We get it. Change is hard. After years of being conditioned to expect the Dolphins to be active players in the big money negotiations of free agency, yesterday was a little weird for us, too. But this is the “new” Miami.

This is how Miami is going to conduct business going forward. Not paying the Trey Flowers’ of the world to 5-year contracts worth north of $17M per season. Not making an average player in Ja’Wuan James the most expensive right tackle in football.

This isn’t to say Flowers and James couldn’t have been helpful players in winning here in Miami, of course they could have. But at an average price tag of $31M combined (technically more in order to out-bid the competition in Detroit and Denver)?

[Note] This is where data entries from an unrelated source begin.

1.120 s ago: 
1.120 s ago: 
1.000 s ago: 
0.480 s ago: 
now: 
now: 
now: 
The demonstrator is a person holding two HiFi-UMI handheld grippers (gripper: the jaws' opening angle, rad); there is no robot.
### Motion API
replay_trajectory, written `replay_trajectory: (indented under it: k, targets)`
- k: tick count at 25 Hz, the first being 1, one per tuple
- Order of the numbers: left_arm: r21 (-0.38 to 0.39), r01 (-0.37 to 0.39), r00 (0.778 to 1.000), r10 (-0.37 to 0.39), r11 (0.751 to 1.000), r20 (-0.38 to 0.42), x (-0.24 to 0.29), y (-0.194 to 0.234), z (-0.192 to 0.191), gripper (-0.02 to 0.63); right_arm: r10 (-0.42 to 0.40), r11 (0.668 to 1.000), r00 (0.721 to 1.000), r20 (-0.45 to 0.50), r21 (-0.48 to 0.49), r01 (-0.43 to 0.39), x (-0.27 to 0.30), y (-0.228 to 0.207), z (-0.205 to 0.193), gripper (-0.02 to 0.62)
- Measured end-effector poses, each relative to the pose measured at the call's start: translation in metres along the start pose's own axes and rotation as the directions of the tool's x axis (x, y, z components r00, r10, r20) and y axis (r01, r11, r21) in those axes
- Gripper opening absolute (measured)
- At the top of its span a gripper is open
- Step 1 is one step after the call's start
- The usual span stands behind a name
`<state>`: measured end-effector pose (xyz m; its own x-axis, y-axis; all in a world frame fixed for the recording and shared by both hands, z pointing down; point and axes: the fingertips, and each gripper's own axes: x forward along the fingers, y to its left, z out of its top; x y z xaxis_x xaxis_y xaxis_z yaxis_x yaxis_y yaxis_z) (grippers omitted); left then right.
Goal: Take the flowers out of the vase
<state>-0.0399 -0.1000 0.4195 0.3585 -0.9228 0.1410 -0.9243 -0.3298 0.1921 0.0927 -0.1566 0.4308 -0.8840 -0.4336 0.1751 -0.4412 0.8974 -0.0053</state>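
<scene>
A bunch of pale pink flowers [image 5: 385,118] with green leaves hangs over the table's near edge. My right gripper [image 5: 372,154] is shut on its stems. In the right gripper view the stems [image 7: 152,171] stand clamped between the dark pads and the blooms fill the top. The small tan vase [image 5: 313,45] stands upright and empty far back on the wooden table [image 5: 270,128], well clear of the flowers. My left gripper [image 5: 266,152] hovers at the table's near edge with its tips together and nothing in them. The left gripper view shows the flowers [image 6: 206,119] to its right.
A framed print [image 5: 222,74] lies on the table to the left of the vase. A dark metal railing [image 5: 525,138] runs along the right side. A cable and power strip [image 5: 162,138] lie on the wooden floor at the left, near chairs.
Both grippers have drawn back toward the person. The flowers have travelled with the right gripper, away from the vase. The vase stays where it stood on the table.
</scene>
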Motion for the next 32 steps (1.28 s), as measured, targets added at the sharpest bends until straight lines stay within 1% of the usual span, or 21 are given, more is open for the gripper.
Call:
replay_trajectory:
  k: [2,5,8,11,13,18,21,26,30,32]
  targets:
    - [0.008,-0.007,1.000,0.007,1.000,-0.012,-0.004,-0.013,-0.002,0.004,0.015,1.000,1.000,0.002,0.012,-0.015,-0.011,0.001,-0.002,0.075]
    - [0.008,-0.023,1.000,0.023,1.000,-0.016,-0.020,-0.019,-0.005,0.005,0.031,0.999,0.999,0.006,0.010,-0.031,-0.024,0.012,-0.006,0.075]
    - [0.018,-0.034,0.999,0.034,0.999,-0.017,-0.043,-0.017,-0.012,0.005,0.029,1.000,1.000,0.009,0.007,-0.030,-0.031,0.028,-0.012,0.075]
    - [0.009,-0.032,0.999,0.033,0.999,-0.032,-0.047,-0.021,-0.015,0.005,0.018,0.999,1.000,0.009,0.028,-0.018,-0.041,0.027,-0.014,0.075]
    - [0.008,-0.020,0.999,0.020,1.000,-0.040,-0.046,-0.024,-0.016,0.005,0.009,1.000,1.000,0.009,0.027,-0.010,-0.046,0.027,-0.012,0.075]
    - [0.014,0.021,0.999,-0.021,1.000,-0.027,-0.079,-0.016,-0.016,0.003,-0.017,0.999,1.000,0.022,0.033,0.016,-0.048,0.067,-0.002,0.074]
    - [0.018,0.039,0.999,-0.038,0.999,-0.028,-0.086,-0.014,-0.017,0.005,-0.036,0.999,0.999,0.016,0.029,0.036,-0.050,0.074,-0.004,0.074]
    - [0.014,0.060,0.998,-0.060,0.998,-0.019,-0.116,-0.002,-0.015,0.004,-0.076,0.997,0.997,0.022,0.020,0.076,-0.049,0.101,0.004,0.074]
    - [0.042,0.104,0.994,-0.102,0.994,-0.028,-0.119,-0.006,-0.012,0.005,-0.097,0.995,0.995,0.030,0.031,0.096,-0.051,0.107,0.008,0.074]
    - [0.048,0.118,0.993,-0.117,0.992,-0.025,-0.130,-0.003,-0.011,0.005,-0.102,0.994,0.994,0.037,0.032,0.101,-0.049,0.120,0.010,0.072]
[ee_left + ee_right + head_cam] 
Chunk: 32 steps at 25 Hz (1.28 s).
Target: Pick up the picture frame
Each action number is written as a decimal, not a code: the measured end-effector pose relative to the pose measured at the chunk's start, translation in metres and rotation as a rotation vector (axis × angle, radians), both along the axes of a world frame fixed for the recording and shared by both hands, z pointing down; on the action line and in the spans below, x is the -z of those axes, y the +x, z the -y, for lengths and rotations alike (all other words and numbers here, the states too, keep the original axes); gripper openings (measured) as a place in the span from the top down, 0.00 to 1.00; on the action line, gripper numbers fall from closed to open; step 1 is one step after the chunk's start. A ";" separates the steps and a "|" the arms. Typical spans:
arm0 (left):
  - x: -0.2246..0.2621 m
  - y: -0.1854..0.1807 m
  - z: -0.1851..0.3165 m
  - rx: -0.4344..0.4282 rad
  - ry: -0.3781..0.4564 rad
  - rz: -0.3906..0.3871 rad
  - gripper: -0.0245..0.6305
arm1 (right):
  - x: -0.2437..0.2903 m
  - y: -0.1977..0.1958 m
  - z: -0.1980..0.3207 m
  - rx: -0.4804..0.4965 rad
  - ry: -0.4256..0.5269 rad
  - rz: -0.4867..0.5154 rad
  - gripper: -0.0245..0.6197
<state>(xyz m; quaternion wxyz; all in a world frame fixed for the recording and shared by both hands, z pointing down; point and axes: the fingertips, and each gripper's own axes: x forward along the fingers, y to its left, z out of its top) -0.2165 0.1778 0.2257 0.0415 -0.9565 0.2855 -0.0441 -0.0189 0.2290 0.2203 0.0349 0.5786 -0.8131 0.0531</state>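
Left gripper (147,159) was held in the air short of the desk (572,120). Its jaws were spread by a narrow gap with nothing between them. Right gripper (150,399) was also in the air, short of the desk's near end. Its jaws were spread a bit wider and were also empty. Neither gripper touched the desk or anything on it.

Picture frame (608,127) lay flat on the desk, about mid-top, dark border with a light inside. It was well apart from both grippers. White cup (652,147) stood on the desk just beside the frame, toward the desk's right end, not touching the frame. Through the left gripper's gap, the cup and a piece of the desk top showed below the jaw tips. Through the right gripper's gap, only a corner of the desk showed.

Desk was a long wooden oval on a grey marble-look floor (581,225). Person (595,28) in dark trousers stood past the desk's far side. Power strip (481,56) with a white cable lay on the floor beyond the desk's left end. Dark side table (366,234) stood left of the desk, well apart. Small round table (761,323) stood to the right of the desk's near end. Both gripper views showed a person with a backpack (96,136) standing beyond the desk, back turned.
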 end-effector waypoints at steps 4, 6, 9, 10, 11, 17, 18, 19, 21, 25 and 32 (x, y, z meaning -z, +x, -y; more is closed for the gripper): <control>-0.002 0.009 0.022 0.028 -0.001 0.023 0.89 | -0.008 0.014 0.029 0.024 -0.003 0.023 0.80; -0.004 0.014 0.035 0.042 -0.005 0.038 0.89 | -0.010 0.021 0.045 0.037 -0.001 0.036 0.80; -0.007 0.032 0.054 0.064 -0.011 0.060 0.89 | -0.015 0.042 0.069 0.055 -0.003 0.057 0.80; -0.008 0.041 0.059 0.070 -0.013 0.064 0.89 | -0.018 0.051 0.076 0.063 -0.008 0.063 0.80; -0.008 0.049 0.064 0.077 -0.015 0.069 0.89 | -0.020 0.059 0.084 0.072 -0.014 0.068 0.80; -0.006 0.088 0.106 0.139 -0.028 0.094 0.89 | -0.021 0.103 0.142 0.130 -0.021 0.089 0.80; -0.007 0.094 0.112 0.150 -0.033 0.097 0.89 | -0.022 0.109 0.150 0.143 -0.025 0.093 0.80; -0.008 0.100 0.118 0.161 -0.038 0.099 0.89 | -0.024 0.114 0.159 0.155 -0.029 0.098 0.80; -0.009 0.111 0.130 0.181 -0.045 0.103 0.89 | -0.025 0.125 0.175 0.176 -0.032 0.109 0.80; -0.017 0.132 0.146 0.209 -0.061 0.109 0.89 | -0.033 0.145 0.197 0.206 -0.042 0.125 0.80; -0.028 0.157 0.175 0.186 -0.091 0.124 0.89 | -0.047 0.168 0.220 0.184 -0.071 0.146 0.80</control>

That’s equal to 16.5% of the 2019 salary cap. Here are some veteran player (second contract) pairings for other teams that come cheaper or nearly the same as what Miami passed on locking themselves into yesterday with Flowers/James.

$24M average per year salary: New Orleans – Terron Armstead ($13M average salary) and Cameron Jordan ($11M average salary)

$32.6M average per year salary: Houston – J.J. Watt ($16.6M average salary) and Deandre Hopkins ($16M average salary)

$33M average per year salary: Carolina – Cam Newton ($20.7M average salary) and Luke Kuechly ($12.3M average salary)

$31.3M average per year salary: Cincinnati – Geno Atkins ($16M average salary) and A.J. Green ($15.3M average salary)

How many of those talent duos would you prefer to James and Flowers?

And the list goes on, too. The point is this: even when you account for market inflation, Miami would have grossly overpaid for the services of Ja’Wuan James and Trey Flowers. They could have done it, too.

Older iterations of this team have done exactly that.

And more often than not, they’ve regretted it. Mike Wallace. Ndamukong Suh. New Miami might be “boring”, but at least it indicates the team has a plan that extends beyond throwing money at the wall in hopes that it sticks.